Directions for this task – The lines you return must be all those in the data that hold the string "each".

Source data –

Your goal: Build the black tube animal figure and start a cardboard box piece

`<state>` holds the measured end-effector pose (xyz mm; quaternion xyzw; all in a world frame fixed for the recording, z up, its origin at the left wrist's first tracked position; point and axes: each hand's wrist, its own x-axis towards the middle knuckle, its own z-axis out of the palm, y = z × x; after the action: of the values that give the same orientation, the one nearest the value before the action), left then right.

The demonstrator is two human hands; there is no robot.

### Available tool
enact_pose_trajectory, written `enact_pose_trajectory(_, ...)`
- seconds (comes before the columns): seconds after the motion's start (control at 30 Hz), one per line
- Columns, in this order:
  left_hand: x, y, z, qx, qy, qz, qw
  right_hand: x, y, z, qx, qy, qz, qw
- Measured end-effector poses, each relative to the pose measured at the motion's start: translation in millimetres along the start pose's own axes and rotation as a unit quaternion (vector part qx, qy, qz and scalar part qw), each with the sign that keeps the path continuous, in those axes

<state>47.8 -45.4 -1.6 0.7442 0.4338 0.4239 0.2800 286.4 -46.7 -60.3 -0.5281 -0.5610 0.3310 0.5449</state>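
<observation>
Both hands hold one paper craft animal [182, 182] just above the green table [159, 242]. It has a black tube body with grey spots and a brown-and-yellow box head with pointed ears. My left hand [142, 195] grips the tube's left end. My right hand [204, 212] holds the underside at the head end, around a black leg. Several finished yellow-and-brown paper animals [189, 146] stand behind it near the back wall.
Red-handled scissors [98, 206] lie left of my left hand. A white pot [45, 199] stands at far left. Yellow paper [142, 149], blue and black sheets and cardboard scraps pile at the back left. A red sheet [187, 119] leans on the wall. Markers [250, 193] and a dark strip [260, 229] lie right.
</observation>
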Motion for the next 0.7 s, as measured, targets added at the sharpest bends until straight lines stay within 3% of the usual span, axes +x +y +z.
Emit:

Exercise result –
`<state>` holds the measured end-effector pose (xyz mm; quaternion xyzw; all in a world frame fixed for the recording, z up, its origin at the left wrist's first tracked position; point and axes: each hand's wrist, its own x-axis towards the middle knuckle, its own z-axis out of the palm, y = z × x; after the action: of the values that give the same orientation, the one nearest the value before the action), left then right.
- Measured end-effector poses, each relative to the pose measured at the motion's start: translation in millimetres along the start pose's own axes and rotation as a unit quaternion (vector part qx, qy, qz and scalar part qw), each with the sign that keeps the path continuous, in those axes

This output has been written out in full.